Fig. 4. Thermal stability of ultrafine/nanocrystalline Cu-containing WC nanoparticles.

(A to D) STEM images of an area with a high percentage of WC nanoparticles at room temperature, 400°C, 600°C, and 850°C, respectively. (E to H) STEM image of an area with a relatively low percentage of WC nanoparticles at room temperature, 400°C, 600°C, and 850°C, respectively. (I) SEM image of Cu-34vol%WC after heat treatment (750°C for 2 hours). (J) EBSD image corresponds to the marked white rectangle in (I). (K) Cu grain size distribution of the heat-treated Cu-34vol%WC sample.

To further validate the thermal stability of the refined Cu grains and study the effects on mechanical properties by heat treatment, we heated the Cu-34vol%WC sample obtained by casting under air cooling (cooling rate of 7 K/s), which had an average grain size of 208 ± 94 nm, to 750°C (1023 K, 0.75 of the melting point of Cu) and held the sample at this temperature for 2 hours under the protection of argon.
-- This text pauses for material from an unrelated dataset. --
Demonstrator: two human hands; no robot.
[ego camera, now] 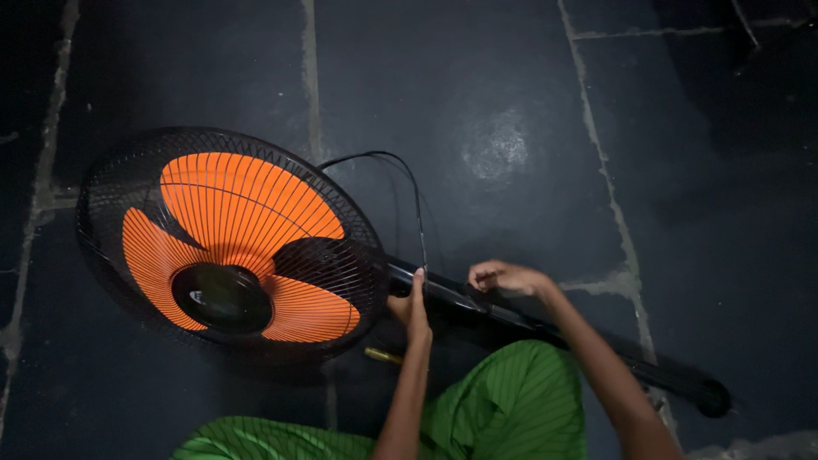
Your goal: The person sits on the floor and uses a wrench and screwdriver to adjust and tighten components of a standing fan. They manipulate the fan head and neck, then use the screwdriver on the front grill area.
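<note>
A pedestal fan is lying on its side on the dark stone-tile floor (511, 102). Its round black wire cage (230, 243) is enclosing three orange plastic blades (239, 204) and a black centre hub (220, 296); the blades are sitting wholly inside the cage, and nothing else is showing within it. The black pole of the fan (545, 328) is running from behind the cage toward the lower right, ending in a rounded black foot (711, 399). A thin black cord (409, 183) is arching up from the cage's rear and coming down to the pole. The left hand (413, 308) is gripping the pole just behind the cage, fingers wrapped around it, fingertip touching the cord. The right hand (504, 278) is resting on the pole a little further along, fingers curled tight; whether they are pinching anything cannot be told. A small brass-coloured fitting (383, 355) is lying on the floor near the left wrist. Green striped fabric (511, 400) is covering the person's knees below.
</note>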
Figure 4I shows a typical SEM image of the Cu-34vol%WC sample after the high-temperature exposure. EBSD was used to study the potential grain growth in the nanoparticle-poor zone such as the marked white rectangle area in Fig. 4I. Figure 4J shows that most Cu grains are still smaller than 1.0 μm, while a substantial number of nanoscale grains remained after the heat treatment. The grain size distribution in Fig. 4K confirms that the average Cu grain size is 248 ± 135 nm after the heat treatment, which is close to the average grain size, 208 ± 94 nm, before the heat treatment.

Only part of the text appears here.